**Exercise instructions**
From the first line to the last, print the records exactly.

**Task data**
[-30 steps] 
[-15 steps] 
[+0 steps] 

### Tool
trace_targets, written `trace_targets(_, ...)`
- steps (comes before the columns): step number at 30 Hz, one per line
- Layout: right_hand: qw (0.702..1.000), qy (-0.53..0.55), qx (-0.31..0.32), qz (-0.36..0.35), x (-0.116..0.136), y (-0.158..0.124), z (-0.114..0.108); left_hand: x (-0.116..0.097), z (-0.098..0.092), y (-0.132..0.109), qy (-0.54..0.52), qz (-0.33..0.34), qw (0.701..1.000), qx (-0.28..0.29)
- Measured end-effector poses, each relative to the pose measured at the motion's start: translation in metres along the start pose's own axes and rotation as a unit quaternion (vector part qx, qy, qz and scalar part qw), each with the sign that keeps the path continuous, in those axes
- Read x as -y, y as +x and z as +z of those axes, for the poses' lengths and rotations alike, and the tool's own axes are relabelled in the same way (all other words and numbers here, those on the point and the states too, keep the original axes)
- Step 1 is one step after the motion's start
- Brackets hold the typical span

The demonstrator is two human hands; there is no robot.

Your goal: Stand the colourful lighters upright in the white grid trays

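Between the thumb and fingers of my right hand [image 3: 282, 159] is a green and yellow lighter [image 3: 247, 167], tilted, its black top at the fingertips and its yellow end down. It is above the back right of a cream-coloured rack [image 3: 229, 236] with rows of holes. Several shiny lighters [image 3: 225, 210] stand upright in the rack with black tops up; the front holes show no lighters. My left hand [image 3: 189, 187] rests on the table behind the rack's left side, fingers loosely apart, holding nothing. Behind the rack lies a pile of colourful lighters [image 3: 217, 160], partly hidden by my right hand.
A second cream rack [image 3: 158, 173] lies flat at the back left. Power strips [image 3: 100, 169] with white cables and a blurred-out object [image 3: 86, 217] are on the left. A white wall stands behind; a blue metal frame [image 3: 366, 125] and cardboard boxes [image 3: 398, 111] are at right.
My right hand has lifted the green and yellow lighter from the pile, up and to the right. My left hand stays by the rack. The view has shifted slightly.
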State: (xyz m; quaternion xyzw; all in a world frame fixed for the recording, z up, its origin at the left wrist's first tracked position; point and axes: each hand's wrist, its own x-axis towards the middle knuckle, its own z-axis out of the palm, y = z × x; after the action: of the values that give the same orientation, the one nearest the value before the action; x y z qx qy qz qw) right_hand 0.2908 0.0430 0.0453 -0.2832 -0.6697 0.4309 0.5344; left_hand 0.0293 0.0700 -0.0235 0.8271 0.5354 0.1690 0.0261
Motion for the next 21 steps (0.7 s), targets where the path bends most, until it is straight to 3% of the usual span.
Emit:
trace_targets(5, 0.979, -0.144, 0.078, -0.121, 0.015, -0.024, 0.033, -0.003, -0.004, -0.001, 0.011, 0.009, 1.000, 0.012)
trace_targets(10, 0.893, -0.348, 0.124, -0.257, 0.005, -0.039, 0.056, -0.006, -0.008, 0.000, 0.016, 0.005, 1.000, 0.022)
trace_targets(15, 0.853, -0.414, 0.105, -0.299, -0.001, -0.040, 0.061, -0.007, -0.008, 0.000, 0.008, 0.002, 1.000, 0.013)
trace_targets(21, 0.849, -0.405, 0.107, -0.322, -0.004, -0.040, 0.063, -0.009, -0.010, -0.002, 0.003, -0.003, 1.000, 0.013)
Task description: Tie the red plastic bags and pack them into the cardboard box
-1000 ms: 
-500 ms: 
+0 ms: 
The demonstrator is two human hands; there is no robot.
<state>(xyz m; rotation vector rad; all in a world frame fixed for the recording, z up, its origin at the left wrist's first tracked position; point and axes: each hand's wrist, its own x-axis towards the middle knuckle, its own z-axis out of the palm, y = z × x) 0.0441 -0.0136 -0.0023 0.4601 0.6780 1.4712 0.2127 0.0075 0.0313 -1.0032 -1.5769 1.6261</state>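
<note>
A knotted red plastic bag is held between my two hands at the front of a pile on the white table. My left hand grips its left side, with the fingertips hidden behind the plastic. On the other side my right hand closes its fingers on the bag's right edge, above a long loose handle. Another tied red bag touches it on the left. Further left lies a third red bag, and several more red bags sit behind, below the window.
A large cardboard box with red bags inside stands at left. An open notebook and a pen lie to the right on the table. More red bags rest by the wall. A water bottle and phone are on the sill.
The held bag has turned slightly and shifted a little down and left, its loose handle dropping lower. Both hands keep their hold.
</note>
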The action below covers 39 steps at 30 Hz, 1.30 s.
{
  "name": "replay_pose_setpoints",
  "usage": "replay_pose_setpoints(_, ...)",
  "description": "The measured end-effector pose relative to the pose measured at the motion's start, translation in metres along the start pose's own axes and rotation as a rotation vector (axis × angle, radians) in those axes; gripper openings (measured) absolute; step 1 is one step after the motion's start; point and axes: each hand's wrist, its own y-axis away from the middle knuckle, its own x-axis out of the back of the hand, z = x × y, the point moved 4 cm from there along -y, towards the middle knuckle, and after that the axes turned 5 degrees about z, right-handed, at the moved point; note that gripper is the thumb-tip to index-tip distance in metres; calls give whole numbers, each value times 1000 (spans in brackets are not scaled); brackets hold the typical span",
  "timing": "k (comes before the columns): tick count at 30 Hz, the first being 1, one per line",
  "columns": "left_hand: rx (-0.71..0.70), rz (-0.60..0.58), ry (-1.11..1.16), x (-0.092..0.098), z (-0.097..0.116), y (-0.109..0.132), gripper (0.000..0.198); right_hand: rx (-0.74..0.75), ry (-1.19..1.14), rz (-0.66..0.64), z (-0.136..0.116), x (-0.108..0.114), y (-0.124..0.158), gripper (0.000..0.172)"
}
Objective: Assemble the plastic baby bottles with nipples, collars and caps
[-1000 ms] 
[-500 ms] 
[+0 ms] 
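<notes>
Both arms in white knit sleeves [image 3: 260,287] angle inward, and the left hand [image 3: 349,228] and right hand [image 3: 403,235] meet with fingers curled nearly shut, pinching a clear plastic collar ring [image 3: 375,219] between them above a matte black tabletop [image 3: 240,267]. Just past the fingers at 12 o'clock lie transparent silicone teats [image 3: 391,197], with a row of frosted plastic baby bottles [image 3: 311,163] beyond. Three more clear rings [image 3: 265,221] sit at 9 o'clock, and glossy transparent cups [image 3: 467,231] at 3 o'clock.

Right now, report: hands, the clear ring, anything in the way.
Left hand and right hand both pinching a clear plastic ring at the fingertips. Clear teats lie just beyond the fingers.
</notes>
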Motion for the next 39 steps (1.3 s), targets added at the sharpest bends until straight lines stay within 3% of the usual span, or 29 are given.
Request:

**Exercise output**
[-30 steps] 
[-15 steps] 
[+0 steps] 

### Tool
trace_targets, written `trace_targets(_, ...)`
- steps (comes before the columns): step number at 30 Hz, one per line
- Layout: right_hand: qw (0.702..1.000), qy (-0.53..0.55), qx (-0.31..0.32), qz (-0.36..0.35), x (-0.116..0.136), y (-0.158..0.124), z (-0.114..0.108); left_hand: x (-0.116..0.097), z (-0.098..0.092), y (-0.132..0.109), qy (-0.54..0.52), qz (-0.33..0.34), qw (0.701..1.000), qx (-0.28..0.29)
- Measured end-effector poses, each relative to the pose measured at the motion's start: translation in metres along the start pose's own axes and rotation as a unit quaternion (vector part qx, qy, qz and scalar part qw), each with the sign that keeps the path continuous, in those axes
- Read x as -y, y as +x and z as +z of those axes, for the poses' lengths and rotations alike, and the tool's own axes are relabelled in the same way (all other words and numbers here, those on the point and the states too, keep the original axes)
- Step 1 is one step after the motion's start
- Brackets hold the typical span

The demonstrator is two human hands; there is no robot.

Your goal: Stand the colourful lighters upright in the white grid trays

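Between the thumb and fingers of my right hand [image 3: 282, 159] is a green and yellow lighter [image 3: 247, 167], tilted, its black top at the fingertips and its yellow end down. It is above the back right of a cream-coloured rack [image 3: 229, 236] with rows of holes. Several shiny lighters [image 3: 225, 210] stand upright in the rack with black tops up; the front holes show no lighters. My left hand [image 3: 189, 187] rests on the table behind the rack's left side, fingers loosely apart, holding nothing. Behind the rack lies a pile of colourful lighters [image 3: 217, 160], partly hidden by my right hand.
A second cream rack [image 3: 158, 173] lies flat at the back left. Power strips [image 3: 100, 169] with white cables and a blurred-out object [image 3: 86, 217] are on the left. A white wall stands behind; a blue metal frame [image 3: 366, 125] and cardboard boxes [image 3: 398, 111] are at right.
My right hand has lifted the green and yellow lighter from the pile, up and to the right. My left hand stays by the rack. The view has shifted slightly.
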State: (xyz m; quaternion xyzw; all in a world frame fixed for the recording, z up, its origin at the left wrist's first tracked position; point and axes: each hand's wrist, its own x-axis towards the middle knuckle, its own z-axis out of the palm, y = z × x; after the action: of the values that give the same orientation, the one nearest the value before the action; x y z qx qy qz qw) right_hand 0.2908 0.0430 0.0453 -0.2832 -0.6697 0.4309 0.5344; left_hand 0.0293 0.0700 -0.0235 0.8271 0.5354 0.1690 0.0261
Motion for the next 21 steps (0.7 s), targets where the path bends most, until it is straight to 3% of the usual span.
Emit:
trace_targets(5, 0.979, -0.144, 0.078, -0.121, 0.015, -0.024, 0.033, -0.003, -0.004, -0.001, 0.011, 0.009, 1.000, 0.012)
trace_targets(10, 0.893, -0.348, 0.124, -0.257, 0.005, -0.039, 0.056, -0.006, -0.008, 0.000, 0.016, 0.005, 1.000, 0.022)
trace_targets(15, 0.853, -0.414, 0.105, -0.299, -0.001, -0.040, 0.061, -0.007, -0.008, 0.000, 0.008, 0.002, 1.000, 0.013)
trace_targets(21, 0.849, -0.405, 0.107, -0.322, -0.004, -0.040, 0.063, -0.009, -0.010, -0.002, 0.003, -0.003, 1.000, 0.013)
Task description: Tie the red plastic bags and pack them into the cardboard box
-1000 ms: 
-500 ms: 
+0 ms: 
The demonstrator is two human hands; there is no robot.
<state>(xyz m; rotation vector rad; all in a world frame fixed for the recording, z up, its origin at the left wrist's first tracked position; point and axes: each hand's wrist, its own x-axis towards the middle knuckle, its own z-axis out of the palm, y = z × x) 0.0441 -0.0136 -0.0023 0.4601 0.6780 1.4712 0.2127 0.0075 0.0313 -1.0032 -1.5769 1.6261</state>
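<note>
A knotted red plastic bag is held between my two hands at the front of a pile on the white table. My left hand grips its left side, with the fingertips hidden behind the plastic. On the other side my right hand closes its fingers on the bag's right edge, above a long loose handle. Another tied red bag touches it on the left. Further left lies a third red bag, and several more red bags sit behind, below the window.
A large cardboard box with red bags inside stands at left. An open notebook and a pen lie to the right on the table. More red bags rest by the wall. A water bottle and phone are on the sill.
The held bag has turned slightly and shifted a little down and left, its loose handle dropping lower. Both hands keep their hold.
</note>
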The action below covers 39 steps at 30 Hz, 1.30 s.
{
  "name": "replay_pose_setpoints",
  "usage": "replay_pose_setpoints(_, ...)",
  "description": "The measured end-effector pose relative to the pose measured at the motion's start, translation in metres along the start pose's own axes and rotation as a rotation vector (axis × angle, radians) in those axes; gripper openings (measured) absolute; step 1 is one step after the motion's start; point and axes: each hand's wrist, its own y-axis away from the middle knuckle, its own x-axis out of the back of the hand, z = x × y, the point moved 4 cm from there along -y, towards the middle knuckle, and after that the axes turned 5 degrees about z, right-handed, at the moved point; note that gripper is the thumb-tip to index-tip distance in metres; calls give whole numbers, each value times 1000 (spans in brackets are not scaled); brackets hold the typical span",
  "timing": "k (comes before the columns): tick count at 30 Hz, the first being 1, one per line",
  "columns": "left_hand: rx (-0.71..0.70), rz (-0.60..0.58), ry (-1.11..1.16), x (-0.092..0.098), z (-0.097..0.116), y (-0.109..0.132), gripper (0.000..0.198); right_hand: rx (-0.74..0.75), ry (-1.19..1.14), rz (-0.66..0.64), z (-0.136..0.116), x (-0.108..0.114), y (-0.124..0.158), gripper (0.000..0.172)"
}
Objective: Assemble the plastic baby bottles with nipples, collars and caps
[-1000 ms] 
[-500 ms] 
[+0 ms] 
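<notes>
Both arms in white knit sleeves [image 3: 260,287] angle inward, and the left hand [image 3: 349,228] and right hand [image 3: 403,235] meet with fingers curled nearly shut, pinching a clear plastic collar ring [image 3: 375,219] between them above a matte black tabletop [image 3: 240,267]. Just past the fingers at 12 o'clock lie transparent silicone teats [image 3: 391,197], with a row of frosted plastic baby bottles [image 3: 311,163] beyond. Three more clear rings [image 3: 265,221] sit at 9 o'clock, and glossy transparent cups [image 3: 467,231] at 3 o'clock.

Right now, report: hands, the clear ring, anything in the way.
Left hand and right hand both pinching a clear plastic ring at the fingertips. Clear teats lie just beyond the fingers.
</notes>
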Motion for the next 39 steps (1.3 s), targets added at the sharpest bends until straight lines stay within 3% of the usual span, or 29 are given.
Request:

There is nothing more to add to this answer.